That has not happened. And it's not because the Amish are isolated from the "germs" of others, either. The Amish maintain frequent contact with the rest of society. My parents lived right in the Amish epicenter: Lancaster, Pennsylvania. Everywhere they went, unvaccinated Amish people were there, too: horses, black buggies and all. The Amish are not an isolated community and they are not a vaccinated community, yet they generally are a healthy community. Ever see a bunch of sickly farmers work horses in the field or raise a barn? No way. And they'd be an even healthier lifestyle model if they'd stop raising tobacco.
The practical answer for society in general? Natural immunity through optimum diet, and stand-by heavy-hitter therapy with huge doses of vitamin C. To think the needle is going to protect you is a silly as thinking that drugs will make you healthy.
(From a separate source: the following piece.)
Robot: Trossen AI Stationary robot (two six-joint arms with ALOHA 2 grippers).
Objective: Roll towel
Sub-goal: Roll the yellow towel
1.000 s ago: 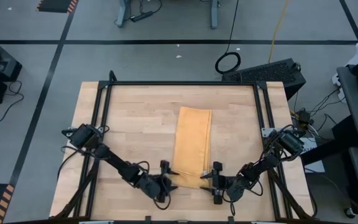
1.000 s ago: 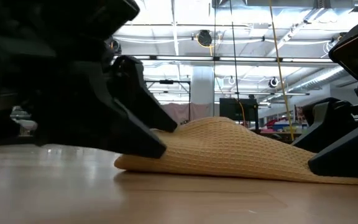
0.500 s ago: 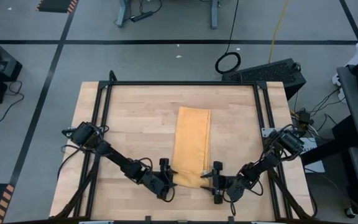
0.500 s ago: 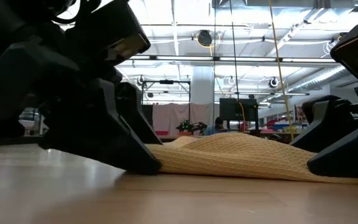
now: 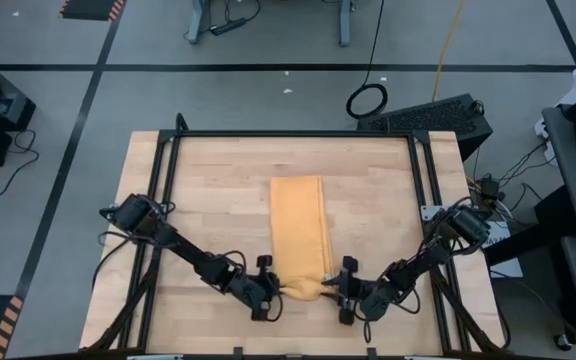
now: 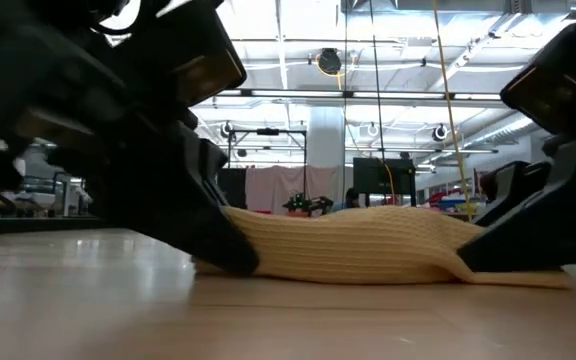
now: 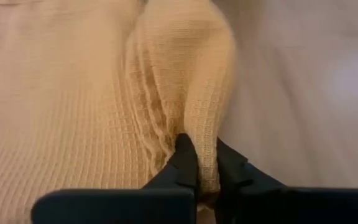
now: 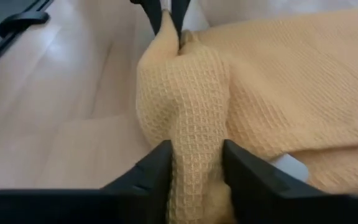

For legitimate exemptions and alternatives to having your kids vaccinated: http://www.doctoryourself.com/vaccination.html http://www.doctoryourself.com/vaccin_2.html
A site search from the http://www.doctoryourself.com main page "Search" box for "vitamin C" will provide you with many medical articles on megadose vitamin C therapy against viral and bacterial illnesses.
JUICING HINT: Add some vitamin C powder, or cabbage or broccoli leaves, to your carrot juice and it will keep longer than it will otherwise. Vitamin C is a powerful and practical antioxidant. Prove it at home: Cut an apple in two and rub some vitamin C powder on only one of the exposed halves. Wait an hour and compare the halves.
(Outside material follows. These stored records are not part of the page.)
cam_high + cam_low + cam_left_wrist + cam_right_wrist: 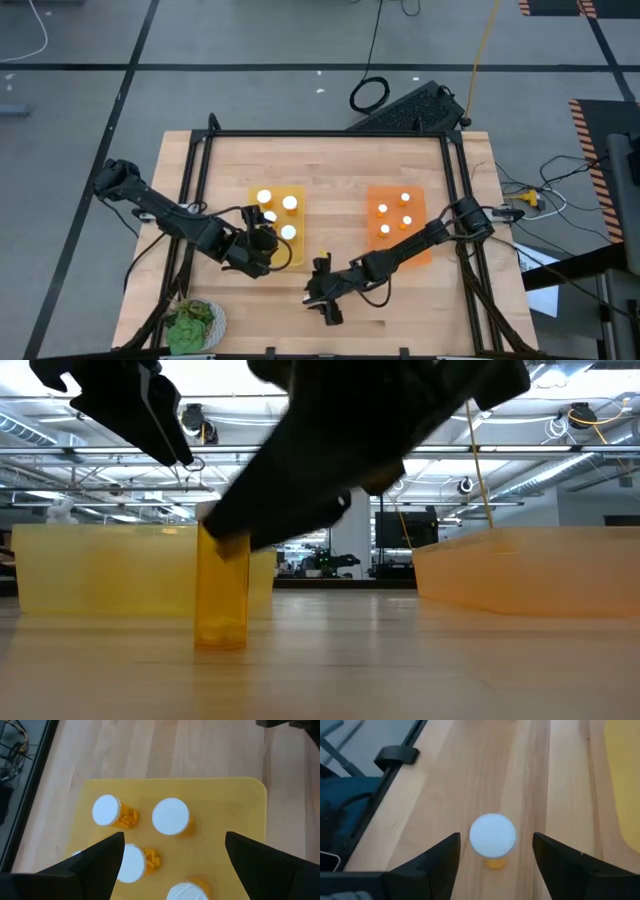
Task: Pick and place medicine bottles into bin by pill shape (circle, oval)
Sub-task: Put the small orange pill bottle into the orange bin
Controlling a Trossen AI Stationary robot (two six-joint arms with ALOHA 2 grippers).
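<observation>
One medicine bottle (pixel 492 836), amber with a round white cap, stands upright on its base on the bare wood near the table's front middle (pixel 222 595). My right gripper (pixel 495 862) hangs over it, open, a finger on either side of the cap with a gap to each. The yellow bin (pixel 275 225) holds several upright bottles (pixel 171 816). My left gripper (pixel 172 855) hovers open over that bin's near part (pixel 265 243), holding nothing. The orange bin (pixel 398 222) also holds several bottles.
A green leafy thing on a white plate (pixel 195 322) sits at the near left corner. A black frame (pixel 325 133) runs along the table's far edge and sides. Bare wood lies between the two bins (pixel 335 215).
</observation>
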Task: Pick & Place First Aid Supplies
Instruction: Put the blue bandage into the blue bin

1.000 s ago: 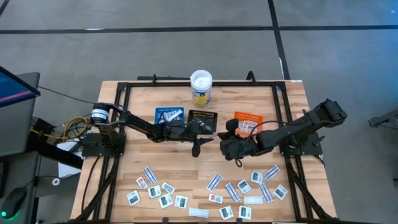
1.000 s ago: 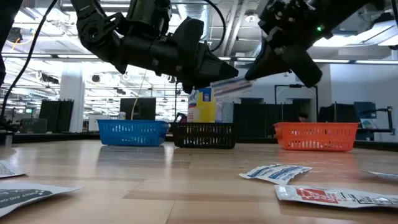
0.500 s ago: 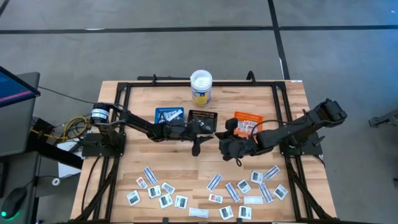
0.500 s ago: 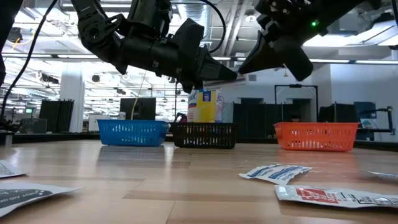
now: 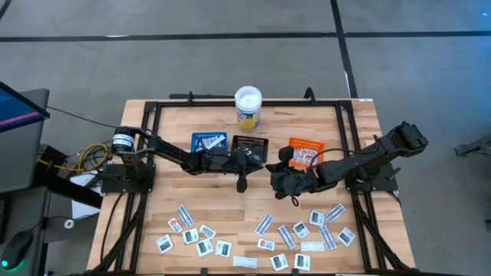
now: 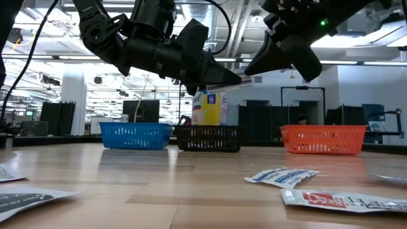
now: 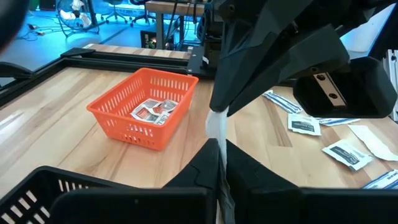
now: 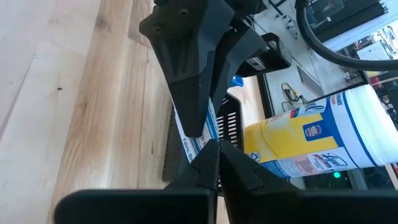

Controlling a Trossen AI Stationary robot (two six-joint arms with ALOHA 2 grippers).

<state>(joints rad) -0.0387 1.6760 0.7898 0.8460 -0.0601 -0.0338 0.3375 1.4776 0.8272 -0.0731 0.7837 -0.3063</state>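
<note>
Above mid-table, the left gripper (image 6: 234, 79) and right gripper (image 6: 249, 72) both pinch one narrow white-and-blue packet (image 6: 241, 81) (end to end); basket trays (image 6: 208, 138) stand beyond.

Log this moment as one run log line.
phase: handover mid-air | left gripper: shut on packet | right gripper: shut on packet | orange basket: nearby

high: overhead, straight down | low: tabletop level, facing room | wrists: close, facing each other
</note>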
VITAMIN SAFETY Readers report that they continue to hear all kinds of "vitamin scare stories" from their doctor, family or the media. Well, it is time to put these recurrent but groundless warnings to rest. Here is a special, brand new, one-stop summary page I have posted to help do so: http://www.doctoryourself.com/safety.html .
WRITE TO OPPOSE S. 722 (AND SUPPORT S. 1538 INSTEAD!) Senators Tom Harkin and Orrin Hatch have introduced an excellent alternative to the draconian S. 722, a bill that would give the Secretary of the FDA absolute power to personally decide which supplements will or will not be available to you. (More on this at http://www.doctoryourself.com/news/Extra%20092603.txt)
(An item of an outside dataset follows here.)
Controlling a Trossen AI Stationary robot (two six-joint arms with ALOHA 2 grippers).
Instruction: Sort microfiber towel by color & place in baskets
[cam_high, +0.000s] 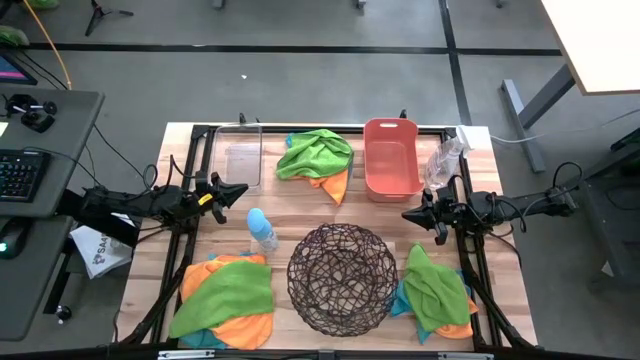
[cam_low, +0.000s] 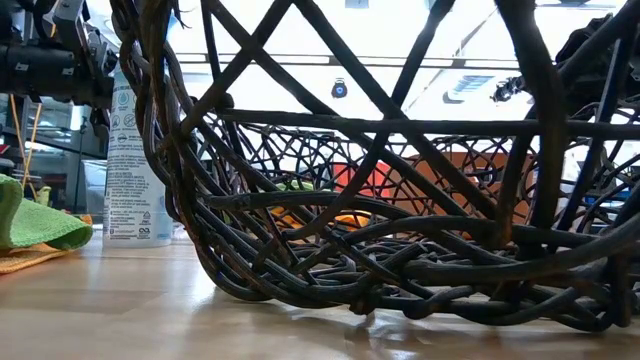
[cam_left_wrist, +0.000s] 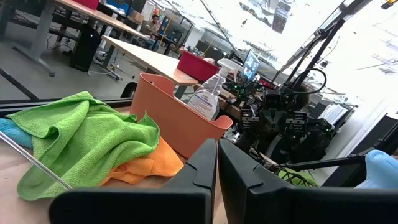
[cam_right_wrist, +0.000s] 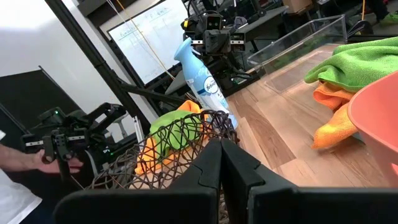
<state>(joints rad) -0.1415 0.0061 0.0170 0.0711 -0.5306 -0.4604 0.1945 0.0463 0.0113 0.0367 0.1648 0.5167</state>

The alternative, far better bill is the "DSHEA Full Implementation and Enforcement Act of 2003 (S. 1538)." This bill will help the Food and Drug Administration enforce the current and fully adequate safety law, the "Dietary Supplement Health and Education Act of 1994" (DSHEA).
From the letters page at http://www.congress.org:
"Even though the two most recent FDA commissioners have said that they (already) have the power to ensure dietary supplements are safe for American consumers, the agency has also expressed concern that it doesn't have enough funding to enforce the current law. S. 1538 will provide funding that is consistent with FDA's needs and will also require the agency to file annual reports to Congress about how DSHEA is being implemented and enforced."
We should support Senators Harkin and Hatch in their efforts to pass this bill. Please write to both your U.S. Senators and ask them to oppose S. 722, and instead co-sponsor S. 1538.
This is serious. If we do not act now, we can expect to lose our access to nutrition supplements just as has already happened in Europe. (http://www.doctoryourself.com/news/v3n21.txt)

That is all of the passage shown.